Jacques Littlefield was the premier private collector of restored tanks and military vehicles in the world. His love of military technology led him to found the Military Vehicle Technology Foundation.
His tanks sit locked away in six warehouses totalling 70,000 square feet on 470 acres of rolling hills in the heart of Silicon Valley. Inside the 5,000 square feet of garage and work space, a 15-ton overhead crane takes out turrets and removes engines.
Nine full-time mechanics restore four tanks at a time, typically, over a two-year stretch. While another collector might get his kicks thrashing his Sherman through the mud or parading it down Main Street on Veterans' Day, Littlefield rarely takes his out for fear that they may "leave a mark on the street" or "annoy the neighbors." Besides, he could wreck the precious hardware.

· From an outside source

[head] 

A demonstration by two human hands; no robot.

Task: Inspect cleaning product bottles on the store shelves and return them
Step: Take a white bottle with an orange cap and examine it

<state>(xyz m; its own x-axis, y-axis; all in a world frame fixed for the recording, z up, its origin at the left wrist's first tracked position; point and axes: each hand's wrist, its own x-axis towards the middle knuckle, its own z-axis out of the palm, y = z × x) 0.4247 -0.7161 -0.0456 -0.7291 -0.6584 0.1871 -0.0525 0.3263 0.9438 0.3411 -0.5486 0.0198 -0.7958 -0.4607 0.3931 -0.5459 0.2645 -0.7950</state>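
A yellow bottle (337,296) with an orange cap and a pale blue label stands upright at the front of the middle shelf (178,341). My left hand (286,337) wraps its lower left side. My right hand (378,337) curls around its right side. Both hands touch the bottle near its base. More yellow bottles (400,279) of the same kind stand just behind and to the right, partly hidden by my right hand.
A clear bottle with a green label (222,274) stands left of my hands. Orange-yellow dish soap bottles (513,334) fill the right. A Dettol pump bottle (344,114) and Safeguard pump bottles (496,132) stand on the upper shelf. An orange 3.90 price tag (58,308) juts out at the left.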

Every detail of the tanks he restores must be perfect--the color of paint on each handle, extra ammo stowed in the back corner of the turret, the props for the canvas cover that was likely never used in battle.

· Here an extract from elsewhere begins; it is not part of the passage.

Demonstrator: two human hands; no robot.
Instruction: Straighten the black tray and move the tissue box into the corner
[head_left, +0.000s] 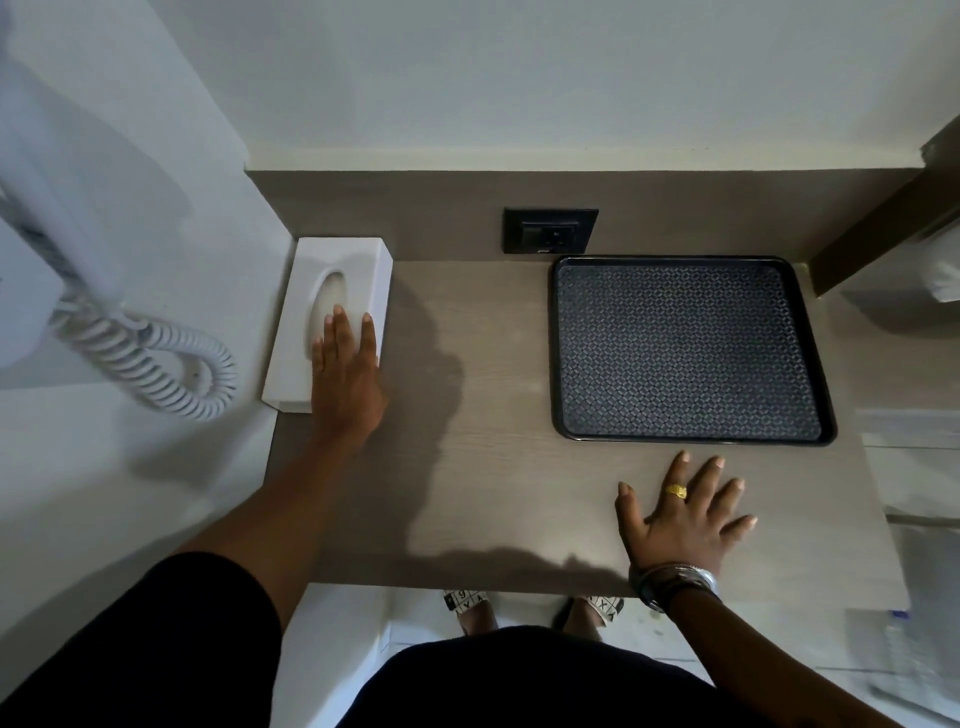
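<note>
A white tissue box (311, 270) with an oval slot lies in the back left corner of the wooden desk (483, 467), against the left wall. My left hand (345, 379) rests flat on the box's near right part, fingers together and extended. A black patterned tray (685, 348) sits at the back right of the desk, its far edge along the back panel. My right hand (685, 514) lies flat on the desk just in front of the tray, fingers spread, holding nothing and apart from the tray.
A black wall socket (549, 230) sits in the back panel between box and tray. A white wall phone with a coiled cord (156, 358) hangs on the left wall. A dark wooden panel (883, 223) borders the desk's right side. My feet show below the front edge.
</note>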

In 2001 he project was restoring a Sturmgeschutz III. It required the fabrication of 250 parts, not including the original manufacturer's logo-marked nuts and bolts.
In Spring of 2008 I was privileged to vist his museum and his StuG III.

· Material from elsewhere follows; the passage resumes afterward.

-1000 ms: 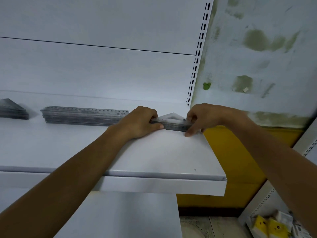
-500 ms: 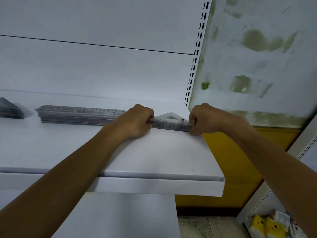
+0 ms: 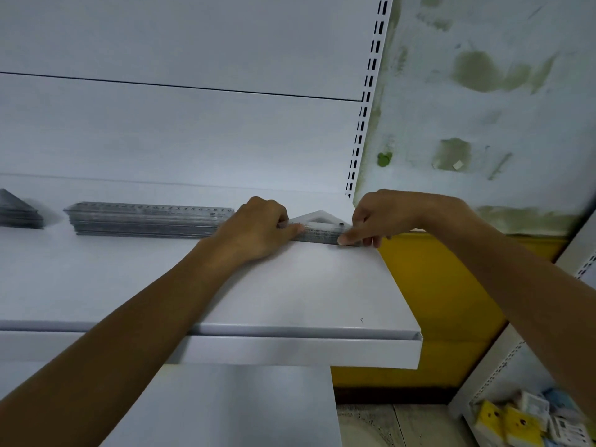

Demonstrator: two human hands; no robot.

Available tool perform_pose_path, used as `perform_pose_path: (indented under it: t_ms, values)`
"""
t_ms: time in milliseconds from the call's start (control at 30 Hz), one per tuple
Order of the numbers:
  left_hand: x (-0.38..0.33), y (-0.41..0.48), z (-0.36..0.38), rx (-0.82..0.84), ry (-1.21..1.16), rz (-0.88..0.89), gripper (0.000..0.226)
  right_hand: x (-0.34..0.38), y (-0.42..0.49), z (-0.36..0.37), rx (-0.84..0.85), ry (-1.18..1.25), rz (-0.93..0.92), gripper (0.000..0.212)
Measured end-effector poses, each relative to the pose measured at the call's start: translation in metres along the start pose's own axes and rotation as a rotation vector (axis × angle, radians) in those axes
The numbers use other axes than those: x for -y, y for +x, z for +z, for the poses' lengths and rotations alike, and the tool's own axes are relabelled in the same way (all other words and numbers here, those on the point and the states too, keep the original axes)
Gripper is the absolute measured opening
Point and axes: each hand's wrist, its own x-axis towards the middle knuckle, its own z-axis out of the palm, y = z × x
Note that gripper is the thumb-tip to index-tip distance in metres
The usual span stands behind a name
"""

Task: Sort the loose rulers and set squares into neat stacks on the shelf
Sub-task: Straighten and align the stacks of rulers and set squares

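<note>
- Stack of set squares point(image 3: 322, 228) lies flat at the right rear corner of the shelf point(image 3: 306, 285), the same spot as half a second ago.
- Left grip point(image 3: 258, 227) is closed over the stack's left end, fingers curled on top. Its thumb point(image 3: 295, 228) now sticks out along the front edge; before, it was tucked in.
- Right grip point(image 3: 383, 214) holds the stack's right end. Its index finger point(image 3: 343, 240) is now stretched out, tip on the front edge; before, the hand was a tight fist there. The other fingers are curled at the right corner.
- Both forearms reach up from below, as before.
- Stack of rulers point(image 3: 151, 219) sits just left of the set squares and has not moved. The left grip hides its right end.
- A second pile of set squares point(image 3: 17, 211) is at the far left of the shelf, well apart and blurred.
- A slotted upright point(image 3: 364, 108) stands behind the right corner, with a stained wall point(image 3: 483, 91) beyond it and a yellow panel point(image 3: 435, 301) lower down.
- Yellow packets point(image 3: 516, 424) lie at the bottom right.
</note>
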Motion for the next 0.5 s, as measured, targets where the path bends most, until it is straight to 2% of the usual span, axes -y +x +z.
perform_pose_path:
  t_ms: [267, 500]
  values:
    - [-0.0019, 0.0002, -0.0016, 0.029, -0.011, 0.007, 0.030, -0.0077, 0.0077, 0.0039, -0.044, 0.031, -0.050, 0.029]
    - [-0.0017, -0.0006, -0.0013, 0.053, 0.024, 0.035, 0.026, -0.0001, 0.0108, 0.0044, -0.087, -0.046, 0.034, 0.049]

Sturmgeschütz III/40 ausf. G Chassis number: 92475, manufactured by Alkett ~ May 1943.
This vehicle served in the Finish army from 1943 on where is carried the registration-number of "Ps.531-16". Now the vehicle resides with the Jacques Littlefield, The Military Vehicle Technology Foundation, Portola Valley, California. The StuG is restored to the original German colour-scheme and the condition it was in when arriving in Finland in 1943 (the exception being the gun's travel lock, which in this particular case is a Finnish post-war addition.